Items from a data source
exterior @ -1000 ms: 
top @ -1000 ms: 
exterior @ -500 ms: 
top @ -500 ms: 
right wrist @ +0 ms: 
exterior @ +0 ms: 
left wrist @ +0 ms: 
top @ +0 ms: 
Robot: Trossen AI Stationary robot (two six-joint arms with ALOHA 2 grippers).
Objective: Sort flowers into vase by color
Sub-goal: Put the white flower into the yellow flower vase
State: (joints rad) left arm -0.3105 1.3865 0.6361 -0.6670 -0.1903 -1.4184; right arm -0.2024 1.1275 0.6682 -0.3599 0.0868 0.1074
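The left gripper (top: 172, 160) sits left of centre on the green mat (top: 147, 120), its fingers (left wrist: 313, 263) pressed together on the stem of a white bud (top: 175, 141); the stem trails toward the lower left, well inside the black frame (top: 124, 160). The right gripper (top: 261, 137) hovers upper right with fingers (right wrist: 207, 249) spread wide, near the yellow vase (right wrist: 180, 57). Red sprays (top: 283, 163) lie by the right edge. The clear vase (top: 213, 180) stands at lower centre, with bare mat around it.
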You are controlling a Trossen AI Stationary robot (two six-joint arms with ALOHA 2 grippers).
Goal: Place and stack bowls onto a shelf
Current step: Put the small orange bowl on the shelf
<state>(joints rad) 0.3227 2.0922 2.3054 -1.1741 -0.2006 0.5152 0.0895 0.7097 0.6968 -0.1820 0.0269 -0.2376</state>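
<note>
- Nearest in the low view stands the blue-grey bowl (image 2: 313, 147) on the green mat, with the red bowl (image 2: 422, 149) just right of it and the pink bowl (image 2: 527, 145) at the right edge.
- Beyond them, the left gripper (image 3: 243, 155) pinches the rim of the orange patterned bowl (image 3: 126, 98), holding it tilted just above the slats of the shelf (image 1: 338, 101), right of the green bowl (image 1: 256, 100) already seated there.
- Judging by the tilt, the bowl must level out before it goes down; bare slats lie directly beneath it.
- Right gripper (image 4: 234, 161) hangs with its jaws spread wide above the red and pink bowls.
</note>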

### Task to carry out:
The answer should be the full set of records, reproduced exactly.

### Final answer:
exterior @ -1000 ms: 
top @ -1000 ms: 
exterior @ -500 ms: 
top @ -500 ms: 
right wrist @ +0 ms: 
exterior @ +0 ms: 
left wrist @ +0 ms: 
top @ +0 ms: 
Robot: Trossen AI Stationary robot (two six-joint arms with ALOHA 2 grippers).
Objective: Sort flowers into vase by color
Sub-goal: Put the white flower into the yellow flower vase
State: (joints rad) left arm -0.3105 1.3865 0.6361 -0.6670 -0.1903 -1.4184; right arm -0.2024 1.1275 0.6682 -0.3599 0.0868 0.1074
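The left gripper (top: 172, 160) sits left of centre on the green mat (top: 147, 120), its fingers (left wrist: 313, 263) pressed together on the stem of a white bud (top: 175, 141); the stem trails toward the lower left, well inside the black frame (top: 124, 160). The right gripper (top: 261, 137) hovers upper right with fingers (right wrist: 207, 249) spread wide, near the yellow vase (right wrist: 180, 57). Red sprays (top: 283, 163) lie by the right edge. The clear vase (top: 213, 180) stands at lower centre, with bare mat around it.
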You are controlling a Trossen AI Stationary robot (two six-joint arms with ALOHA 2 grippers).
Goal: Place and stack bowls onto a shelf
Current step: Put the small orange bowl on the shelf
<state>(joints rad) 0.3227 2.0922 2.3054 -1.1741 -0.2006 0.5152 0.0895 0.7097 0.6968 -0.1820 0.0269 -0.2376</state>
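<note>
- Nearest in the low view stands the blue-grey bowl (image 2: 313, 147) on the green mat, with the red bowl (image 2: 422, 149) just right of it and the pink bowl (image 2: 527, 145) at the right edge.
- Beyond them, the left gripper (image 3: 243, 155) pinches the rim of the orange patterned bowl (image 3: 126, 98), holding it tilted just above the slats of the shelf (image 1: 338, 101), right of the green bowl (image 1: 256, 100) already seated there.
- Judging by the tilt, the bowl must level out before it goes down; bare slats lie directly beneath it.
- Right gripper (image 4: 234, 161) hangs with its jaws spread wide above the red and pink bowls.
</note>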

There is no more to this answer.